Directions for this task
For this exercise, retype the lines from the one that holds "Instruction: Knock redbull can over" through the one that holds "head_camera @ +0" in the records below, both included, exactly and without pictures.

Dataset items
----

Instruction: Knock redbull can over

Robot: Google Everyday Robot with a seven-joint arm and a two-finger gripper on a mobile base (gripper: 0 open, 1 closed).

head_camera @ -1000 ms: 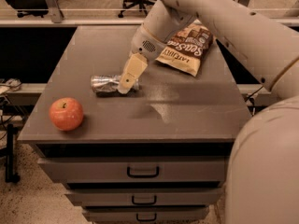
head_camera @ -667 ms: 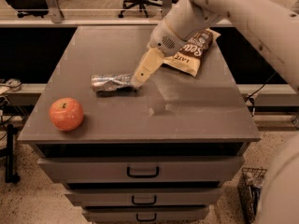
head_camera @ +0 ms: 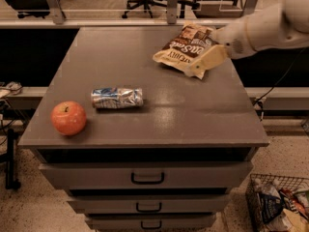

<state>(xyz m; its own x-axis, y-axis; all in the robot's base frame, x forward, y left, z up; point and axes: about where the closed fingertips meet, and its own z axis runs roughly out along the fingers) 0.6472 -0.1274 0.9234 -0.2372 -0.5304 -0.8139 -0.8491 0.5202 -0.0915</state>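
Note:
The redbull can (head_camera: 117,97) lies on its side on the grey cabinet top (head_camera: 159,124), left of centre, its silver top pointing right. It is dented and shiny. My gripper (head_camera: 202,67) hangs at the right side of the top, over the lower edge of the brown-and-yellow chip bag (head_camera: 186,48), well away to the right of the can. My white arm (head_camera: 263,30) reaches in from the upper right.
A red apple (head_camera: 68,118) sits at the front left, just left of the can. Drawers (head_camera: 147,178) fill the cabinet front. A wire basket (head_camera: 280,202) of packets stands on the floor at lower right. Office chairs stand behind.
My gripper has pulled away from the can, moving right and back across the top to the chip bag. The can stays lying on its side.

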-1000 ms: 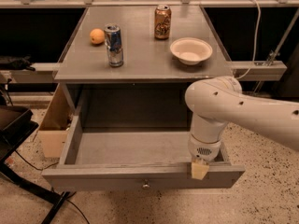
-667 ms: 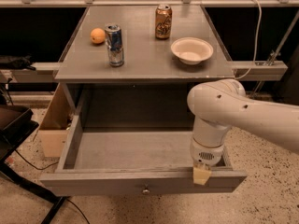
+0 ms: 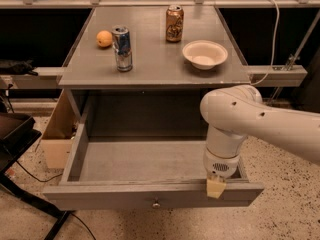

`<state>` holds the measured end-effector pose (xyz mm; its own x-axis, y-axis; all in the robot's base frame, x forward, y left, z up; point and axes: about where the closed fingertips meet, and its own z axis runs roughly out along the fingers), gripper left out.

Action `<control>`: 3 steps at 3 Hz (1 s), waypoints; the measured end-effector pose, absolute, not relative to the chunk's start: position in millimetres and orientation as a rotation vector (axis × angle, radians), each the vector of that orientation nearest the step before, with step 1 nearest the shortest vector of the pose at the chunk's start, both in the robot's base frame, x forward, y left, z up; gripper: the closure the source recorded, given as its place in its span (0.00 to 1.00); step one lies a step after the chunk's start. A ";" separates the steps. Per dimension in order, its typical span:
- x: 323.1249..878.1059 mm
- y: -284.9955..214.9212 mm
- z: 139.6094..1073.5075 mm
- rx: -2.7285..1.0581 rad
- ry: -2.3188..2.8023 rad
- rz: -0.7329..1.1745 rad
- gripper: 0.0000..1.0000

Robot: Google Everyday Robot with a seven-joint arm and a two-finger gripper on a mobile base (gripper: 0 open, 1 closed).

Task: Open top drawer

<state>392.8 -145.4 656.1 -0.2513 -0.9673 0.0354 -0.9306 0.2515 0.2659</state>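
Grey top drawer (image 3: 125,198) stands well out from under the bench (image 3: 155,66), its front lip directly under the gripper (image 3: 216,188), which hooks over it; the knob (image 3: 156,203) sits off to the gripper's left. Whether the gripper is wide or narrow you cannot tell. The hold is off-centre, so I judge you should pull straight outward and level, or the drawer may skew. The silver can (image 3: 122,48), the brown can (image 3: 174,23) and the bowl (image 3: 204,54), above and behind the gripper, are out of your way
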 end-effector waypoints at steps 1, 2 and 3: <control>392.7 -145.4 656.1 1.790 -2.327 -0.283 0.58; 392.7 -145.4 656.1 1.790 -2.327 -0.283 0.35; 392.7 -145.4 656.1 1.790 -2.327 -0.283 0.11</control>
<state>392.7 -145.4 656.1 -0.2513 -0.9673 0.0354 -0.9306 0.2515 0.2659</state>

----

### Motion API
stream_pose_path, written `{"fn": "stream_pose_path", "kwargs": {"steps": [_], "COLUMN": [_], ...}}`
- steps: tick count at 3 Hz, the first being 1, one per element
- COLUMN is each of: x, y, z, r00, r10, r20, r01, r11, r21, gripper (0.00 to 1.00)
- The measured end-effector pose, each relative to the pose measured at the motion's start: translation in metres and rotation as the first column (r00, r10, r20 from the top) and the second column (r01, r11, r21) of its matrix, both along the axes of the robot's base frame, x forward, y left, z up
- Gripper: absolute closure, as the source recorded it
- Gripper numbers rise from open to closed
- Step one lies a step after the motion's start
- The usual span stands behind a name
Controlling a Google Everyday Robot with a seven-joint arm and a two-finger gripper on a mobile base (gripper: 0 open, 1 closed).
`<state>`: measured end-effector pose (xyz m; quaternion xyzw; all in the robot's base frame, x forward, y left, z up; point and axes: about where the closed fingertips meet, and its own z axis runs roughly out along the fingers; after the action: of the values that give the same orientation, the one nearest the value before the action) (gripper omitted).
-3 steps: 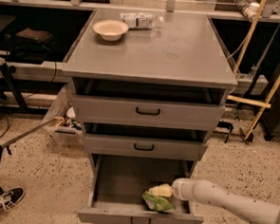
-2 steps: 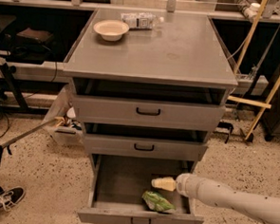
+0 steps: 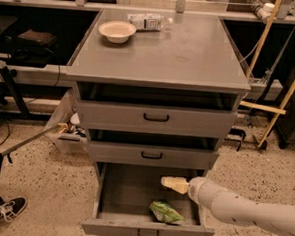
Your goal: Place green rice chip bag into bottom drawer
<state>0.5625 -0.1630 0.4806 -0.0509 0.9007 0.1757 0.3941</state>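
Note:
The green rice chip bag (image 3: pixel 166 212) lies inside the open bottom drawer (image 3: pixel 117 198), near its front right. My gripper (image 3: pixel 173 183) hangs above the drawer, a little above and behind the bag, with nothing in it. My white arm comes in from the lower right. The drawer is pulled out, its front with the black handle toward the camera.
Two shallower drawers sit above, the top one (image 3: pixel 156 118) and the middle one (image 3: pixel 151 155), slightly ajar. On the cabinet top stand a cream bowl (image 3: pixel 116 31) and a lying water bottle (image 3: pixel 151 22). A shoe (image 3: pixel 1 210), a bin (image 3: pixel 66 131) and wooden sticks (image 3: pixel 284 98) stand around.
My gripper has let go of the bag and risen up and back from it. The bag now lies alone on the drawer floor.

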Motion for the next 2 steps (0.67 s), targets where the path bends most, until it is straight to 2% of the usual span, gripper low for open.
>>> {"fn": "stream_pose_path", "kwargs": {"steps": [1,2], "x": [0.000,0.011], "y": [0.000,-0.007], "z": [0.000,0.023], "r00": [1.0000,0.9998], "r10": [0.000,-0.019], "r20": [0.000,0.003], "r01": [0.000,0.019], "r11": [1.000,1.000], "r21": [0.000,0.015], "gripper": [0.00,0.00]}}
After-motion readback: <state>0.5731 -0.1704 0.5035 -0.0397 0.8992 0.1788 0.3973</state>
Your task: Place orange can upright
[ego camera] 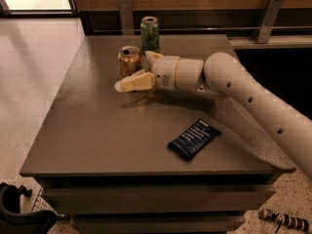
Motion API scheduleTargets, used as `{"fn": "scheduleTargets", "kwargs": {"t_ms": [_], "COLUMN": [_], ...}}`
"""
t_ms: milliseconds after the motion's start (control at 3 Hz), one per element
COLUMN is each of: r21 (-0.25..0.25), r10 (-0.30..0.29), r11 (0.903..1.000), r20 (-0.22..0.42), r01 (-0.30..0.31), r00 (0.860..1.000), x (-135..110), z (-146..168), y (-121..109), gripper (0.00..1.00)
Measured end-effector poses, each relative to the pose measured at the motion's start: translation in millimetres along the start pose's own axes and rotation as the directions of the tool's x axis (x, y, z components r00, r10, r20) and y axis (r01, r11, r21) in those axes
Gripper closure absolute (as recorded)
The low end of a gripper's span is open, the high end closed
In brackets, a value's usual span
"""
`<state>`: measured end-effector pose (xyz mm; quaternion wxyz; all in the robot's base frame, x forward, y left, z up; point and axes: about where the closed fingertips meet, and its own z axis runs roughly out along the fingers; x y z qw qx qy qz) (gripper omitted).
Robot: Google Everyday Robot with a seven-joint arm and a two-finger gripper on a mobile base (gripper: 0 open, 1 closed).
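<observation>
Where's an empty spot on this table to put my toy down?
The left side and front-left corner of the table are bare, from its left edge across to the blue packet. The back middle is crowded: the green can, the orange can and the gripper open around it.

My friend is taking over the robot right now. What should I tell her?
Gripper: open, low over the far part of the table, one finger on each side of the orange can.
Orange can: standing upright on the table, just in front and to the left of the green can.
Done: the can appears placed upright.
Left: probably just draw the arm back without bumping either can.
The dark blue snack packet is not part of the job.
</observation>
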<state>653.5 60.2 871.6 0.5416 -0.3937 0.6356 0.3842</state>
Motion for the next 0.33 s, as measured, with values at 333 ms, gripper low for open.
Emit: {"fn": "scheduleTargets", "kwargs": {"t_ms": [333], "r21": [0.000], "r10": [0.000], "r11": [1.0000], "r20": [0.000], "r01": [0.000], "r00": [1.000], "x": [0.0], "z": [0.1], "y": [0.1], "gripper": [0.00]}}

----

Exercise output
Instruction: Knock redbull can over

Robot: Google Everyday Robot with a seven-joint arm and a two-finger gripper on a mobile base (gripper: 0 open, 1 closed).

head_camera @ -1000 ms: 
head_camera @ -667 ms: 
head_camera @ +0 ms: 

No more output will be added to the exercise.